**What you should do:** Pictures appear among the records below and must be omitted. Repeat exactly the lines from the line with "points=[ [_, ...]" to the line with "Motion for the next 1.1", both included.

[Data for the task]

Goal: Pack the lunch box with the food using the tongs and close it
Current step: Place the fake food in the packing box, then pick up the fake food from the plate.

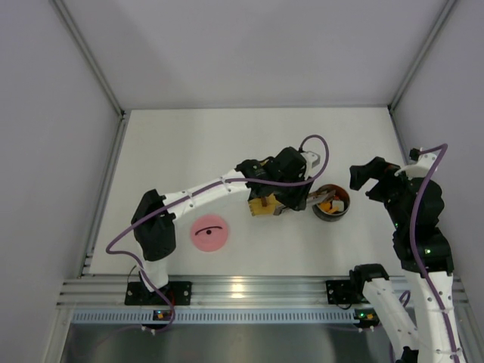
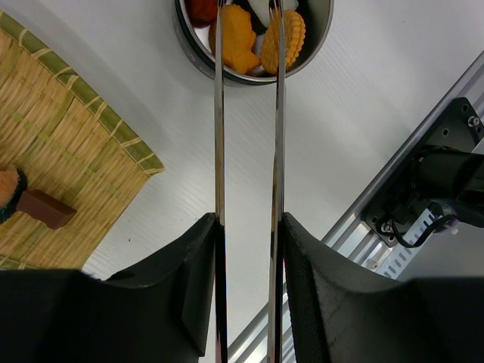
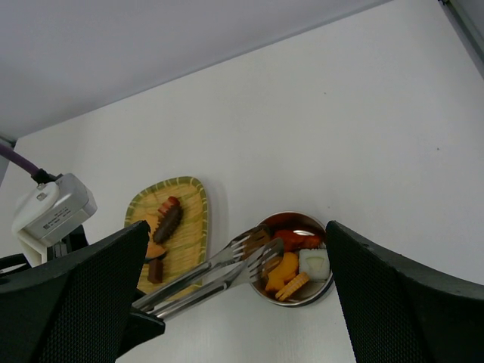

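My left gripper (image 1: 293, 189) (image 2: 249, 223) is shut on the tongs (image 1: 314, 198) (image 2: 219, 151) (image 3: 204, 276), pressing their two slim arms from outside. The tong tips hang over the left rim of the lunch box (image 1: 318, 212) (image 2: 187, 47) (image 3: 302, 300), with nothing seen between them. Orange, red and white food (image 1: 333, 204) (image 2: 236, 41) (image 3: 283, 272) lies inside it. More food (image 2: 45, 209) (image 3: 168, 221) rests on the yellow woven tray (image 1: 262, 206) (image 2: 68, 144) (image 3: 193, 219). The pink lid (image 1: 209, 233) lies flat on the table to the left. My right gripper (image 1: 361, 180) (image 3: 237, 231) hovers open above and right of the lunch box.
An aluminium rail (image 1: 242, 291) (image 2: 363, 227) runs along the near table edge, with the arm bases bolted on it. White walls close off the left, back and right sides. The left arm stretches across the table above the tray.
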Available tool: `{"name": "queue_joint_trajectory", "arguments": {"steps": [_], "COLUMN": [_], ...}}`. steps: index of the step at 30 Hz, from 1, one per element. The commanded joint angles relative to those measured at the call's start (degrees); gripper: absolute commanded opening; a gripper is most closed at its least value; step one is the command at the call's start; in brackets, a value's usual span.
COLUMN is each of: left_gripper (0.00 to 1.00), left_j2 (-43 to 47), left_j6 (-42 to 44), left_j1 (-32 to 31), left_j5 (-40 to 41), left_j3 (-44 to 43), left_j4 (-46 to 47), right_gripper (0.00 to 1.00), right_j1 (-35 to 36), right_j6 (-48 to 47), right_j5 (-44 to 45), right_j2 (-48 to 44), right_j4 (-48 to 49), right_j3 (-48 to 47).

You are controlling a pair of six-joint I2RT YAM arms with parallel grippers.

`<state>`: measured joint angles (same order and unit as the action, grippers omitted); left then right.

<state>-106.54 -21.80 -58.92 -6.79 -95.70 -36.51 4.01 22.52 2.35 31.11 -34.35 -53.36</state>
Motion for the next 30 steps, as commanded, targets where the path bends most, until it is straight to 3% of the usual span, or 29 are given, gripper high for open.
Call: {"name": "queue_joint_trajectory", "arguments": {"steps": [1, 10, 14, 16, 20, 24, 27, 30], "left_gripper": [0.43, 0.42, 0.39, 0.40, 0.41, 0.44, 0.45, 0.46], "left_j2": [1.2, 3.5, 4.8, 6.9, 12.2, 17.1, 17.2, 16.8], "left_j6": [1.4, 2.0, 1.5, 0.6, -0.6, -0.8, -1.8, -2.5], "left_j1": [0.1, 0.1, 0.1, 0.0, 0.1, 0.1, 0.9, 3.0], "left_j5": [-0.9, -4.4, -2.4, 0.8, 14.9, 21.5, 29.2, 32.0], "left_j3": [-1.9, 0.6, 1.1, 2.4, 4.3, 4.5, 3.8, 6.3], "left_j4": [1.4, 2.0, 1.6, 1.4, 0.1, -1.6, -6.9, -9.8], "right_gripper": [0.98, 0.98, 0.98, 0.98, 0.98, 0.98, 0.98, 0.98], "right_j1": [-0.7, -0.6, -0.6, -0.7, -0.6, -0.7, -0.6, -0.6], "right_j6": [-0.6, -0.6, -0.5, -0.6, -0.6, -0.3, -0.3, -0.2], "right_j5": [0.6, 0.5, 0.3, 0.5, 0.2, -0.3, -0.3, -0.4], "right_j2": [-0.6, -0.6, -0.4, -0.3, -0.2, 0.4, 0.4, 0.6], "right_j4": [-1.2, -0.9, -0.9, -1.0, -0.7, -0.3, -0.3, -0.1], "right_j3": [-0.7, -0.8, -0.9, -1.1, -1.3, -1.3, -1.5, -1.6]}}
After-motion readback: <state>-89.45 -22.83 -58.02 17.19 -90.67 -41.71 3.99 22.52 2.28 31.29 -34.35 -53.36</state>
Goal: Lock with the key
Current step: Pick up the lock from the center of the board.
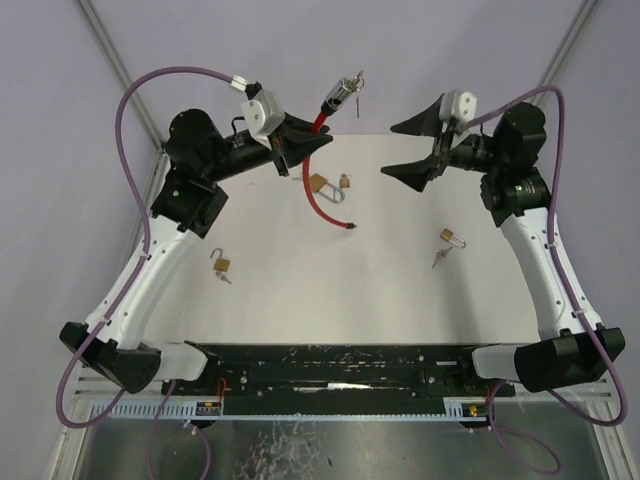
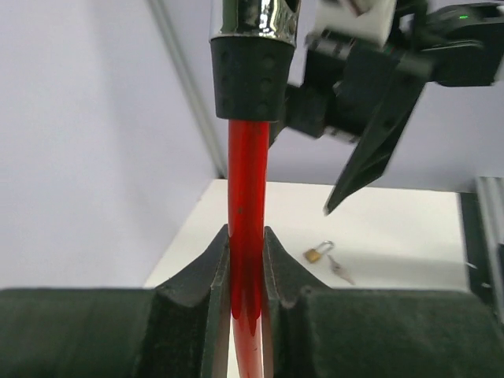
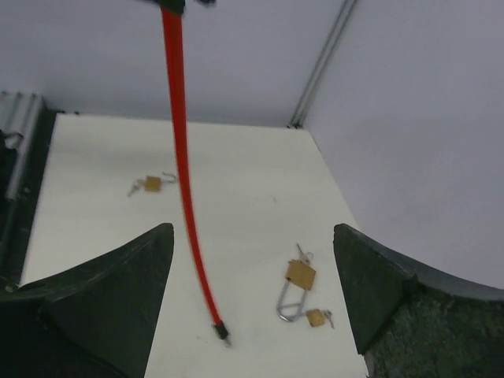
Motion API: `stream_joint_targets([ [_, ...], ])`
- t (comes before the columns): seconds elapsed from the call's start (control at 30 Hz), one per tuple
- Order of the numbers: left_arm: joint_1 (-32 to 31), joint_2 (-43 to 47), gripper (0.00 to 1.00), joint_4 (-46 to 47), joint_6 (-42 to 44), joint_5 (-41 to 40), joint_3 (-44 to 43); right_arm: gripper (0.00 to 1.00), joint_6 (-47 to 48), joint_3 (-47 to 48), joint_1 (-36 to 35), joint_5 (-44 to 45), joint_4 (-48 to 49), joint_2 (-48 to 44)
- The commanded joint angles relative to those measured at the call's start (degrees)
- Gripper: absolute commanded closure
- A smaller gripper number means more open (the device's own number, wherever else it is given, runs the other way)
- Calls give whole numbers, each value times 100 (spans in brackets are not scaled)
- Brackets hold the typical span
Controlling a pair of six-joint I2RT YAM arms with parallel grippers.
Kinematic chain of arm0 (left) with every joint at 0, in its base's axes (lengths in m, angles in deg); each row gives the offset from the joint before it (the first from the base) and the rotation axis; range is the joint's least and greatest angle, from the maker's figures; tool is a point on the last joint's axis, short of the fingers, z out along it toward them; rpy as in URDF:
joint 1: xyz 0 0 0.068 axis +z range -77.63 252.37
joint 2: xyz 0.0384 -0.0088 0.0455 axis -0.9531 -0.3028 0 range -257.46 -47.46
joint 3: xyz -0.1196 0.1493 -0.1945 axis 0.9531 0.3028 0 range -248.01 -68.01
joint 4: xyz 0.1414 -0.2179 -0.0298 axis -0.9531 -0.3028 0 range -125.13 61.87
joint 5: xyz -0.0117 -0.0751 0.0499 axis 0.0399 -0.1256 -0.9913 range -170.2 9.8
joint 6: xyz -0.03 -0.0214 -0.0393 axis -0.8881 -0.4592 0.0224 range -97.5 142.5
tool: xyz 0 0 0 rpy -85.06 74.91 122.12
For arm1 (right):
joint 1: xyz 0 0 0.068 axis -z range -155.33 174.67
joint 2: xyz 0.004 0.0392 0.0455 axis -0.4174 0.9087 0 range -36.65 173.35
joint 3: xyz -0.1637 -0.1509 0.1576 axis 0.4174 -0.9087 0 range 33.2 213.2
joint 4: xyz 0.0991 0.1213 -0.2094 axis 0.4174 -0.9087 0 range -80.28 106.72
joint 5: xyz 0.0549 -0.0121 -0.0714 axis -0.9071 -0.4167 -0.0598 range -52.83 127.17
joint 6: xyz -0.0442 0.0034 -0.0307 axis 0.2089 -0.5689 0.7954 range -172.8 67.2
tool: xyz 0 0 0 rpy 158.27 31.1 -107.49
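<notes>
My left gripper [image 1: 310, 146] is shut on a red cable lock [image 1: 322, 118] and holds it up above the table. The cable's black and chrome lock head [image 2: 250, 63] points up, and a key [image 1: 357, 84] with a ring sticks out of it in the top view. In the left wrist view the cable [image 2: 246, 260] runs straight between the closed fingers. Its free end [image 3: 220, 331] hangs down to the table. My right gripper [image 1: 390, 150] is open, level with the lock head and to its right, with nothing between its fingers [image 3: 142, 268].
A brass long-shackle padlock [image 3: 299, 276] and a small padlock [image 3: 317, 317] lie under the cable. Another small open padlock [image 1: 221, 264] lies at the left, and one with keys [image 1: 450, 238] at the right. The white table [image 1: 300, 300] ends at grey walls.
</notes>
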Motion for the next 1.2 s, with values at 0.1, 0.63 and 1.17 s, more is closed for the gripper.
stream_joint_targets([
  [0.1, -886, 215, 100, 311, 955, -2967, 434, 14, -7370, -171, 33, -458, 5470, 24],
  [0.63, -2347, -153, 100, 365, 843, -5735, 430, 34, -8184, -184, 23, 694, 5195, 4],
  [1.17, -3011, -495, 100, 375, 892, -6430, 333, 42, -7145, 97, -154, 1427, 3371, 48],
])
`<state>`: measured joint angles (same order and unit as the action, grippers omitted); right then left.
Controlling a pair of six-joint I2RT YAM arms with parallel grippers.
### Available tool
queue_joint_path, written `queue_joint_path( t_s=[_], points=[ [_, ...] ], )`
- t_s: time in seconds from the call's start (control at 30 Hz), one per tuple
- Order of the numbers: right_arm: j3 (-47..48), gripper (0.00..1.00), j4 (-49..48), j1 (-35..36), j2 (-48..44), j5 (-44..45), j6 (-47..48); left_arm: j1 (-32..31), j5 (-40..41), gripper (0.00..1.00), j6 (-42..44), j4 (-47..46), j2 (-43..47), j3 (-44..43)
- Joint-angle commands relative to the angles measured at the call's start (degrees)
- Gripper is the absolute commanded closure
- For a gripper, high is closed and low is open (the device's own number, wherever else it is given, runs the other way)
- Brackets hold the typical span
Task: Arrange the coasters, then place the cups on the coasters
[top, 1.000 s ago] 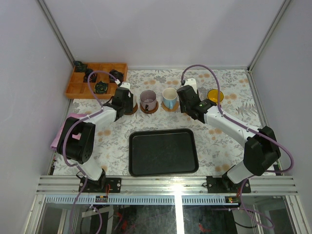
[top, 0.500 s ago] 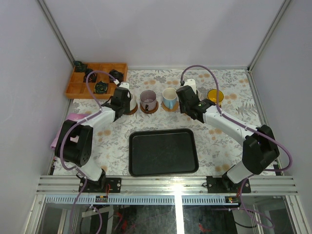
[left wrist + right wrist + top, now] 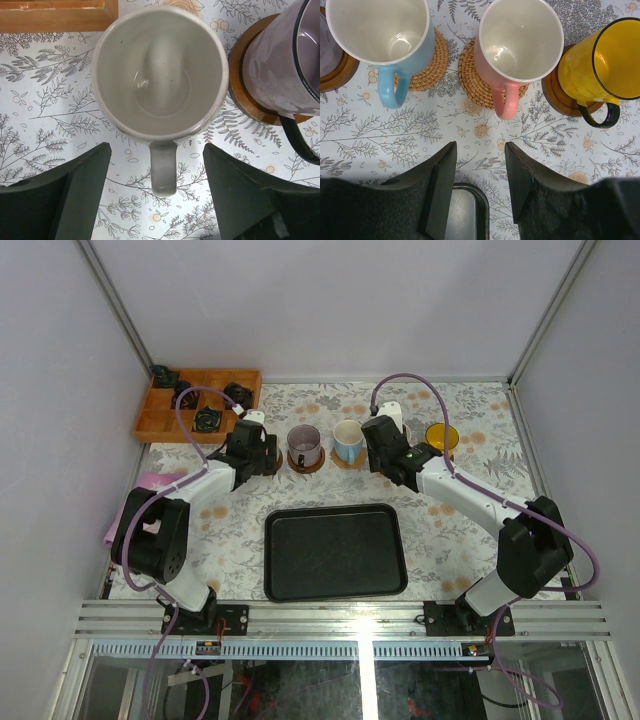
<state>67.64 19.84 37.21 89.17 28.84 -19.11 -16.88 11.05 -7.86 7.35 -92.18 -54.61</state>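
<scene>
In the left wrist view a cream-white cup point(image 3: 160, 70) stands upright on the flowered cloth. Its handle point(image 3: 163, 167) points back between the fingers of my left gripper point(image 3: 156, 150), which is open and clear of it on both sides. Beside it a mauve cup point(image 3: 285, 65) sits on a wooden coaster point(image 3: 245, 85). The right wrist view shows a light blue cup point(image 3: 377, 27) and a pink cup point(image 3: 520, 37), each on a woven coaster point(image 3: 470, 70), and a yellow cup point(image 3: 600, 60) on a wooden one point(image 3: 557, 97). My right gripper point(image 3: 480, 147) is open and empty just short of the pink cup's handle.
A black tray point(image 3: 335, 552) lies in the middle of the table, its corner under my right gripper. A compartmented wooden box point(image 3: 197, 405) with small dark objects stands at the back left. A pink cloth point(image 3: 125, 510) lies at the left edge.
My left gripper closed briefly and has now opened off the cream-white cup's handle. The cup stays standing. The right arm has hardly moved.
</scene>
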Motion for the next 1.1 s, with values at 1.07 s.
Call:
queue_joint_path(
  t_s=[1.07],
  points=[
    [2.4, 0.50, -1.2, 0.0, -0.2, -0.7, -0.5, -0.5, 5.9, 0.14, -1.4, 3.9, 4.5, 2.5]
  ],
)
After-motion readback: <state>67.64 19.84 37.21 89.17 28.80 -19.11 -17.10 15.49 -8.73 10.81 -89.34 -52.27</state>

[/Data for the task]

**Response:**
queue_joint_path, written `queue_joint_path( t_s=[_], points=[ [_, ...] ], )`
- t_s: time in seconds from the call's start (control at 30 Hz), one per tuple
- Order of the numbers: right_arm: j3 (-47..48), gripper (0.00..1.00), j4 (-49..48), j1 (-35..36), j2 (-48..44), j5 (-44..45), j6 (-47..48); left_arm: j1 (-32..31), j5 (-40..41), gripper (0.00..1.00), j6 (-42..44), j4 (-47..46), j2 (-43..47), j3 (-44..43)
- Joint-angle commands relative to the angles measured at the call's start (degrees)
- Gripper is the absolute commanded closure
- For a gripper, high is closed and low is open (the device's own number, wherever else it is given, runs the other way)
- Brackets hold the typical span
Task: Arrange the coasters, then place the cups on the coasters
[top, 1.000 s ago] 
[top, 0.500 s ago] 
[left wrist + right wrist + top, now] 
<state>67.64 19.84 37.21 89.17 28.84 -19.11 -16.88 11.05 -7.86 7.35 -92.18 -54.61</state>
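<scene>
In the left wrist view a cream-white cup point(image 3: 160, 70) stands upright on the flowered cloth. Its handle point(image 3: 163, 167) points back between the fingers of my left gripper point(image 3: 156, 150), which is open and clear of it on both sides. Beside it a mauve cup point(image 3: 285, 65) sits on a wooden coaster point(image 3: 245, 85). The right wrist view shows a light blue cup point(image 3: 377, 27) and a pink cup point(image 3: 520, 37), each on a woven coaster point(image 3: 470, 70), and a yellow cup point(image 3: 600, 60) on a wooden one point(image 3: 557, 97). My right gripper point(image 3: 480, 147) is open and empty just short of the pink cup's handle.
A black tray point(image 3: 335, 552) lies in the middle of the table, its corner under my right gripper. A compartmented wooden box point(image 3: 197, 405) with small dark objects stands at the back left. A pink cloth point(image 3: 125, 510) lies at the left edge.
My left gripper closed briefly and has now opened off the cream-white cup's handle. The cup stays standing. The right arm has hardly moved.
</scene>
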Motion for the next 1.1 s, with values at 1.07 s.

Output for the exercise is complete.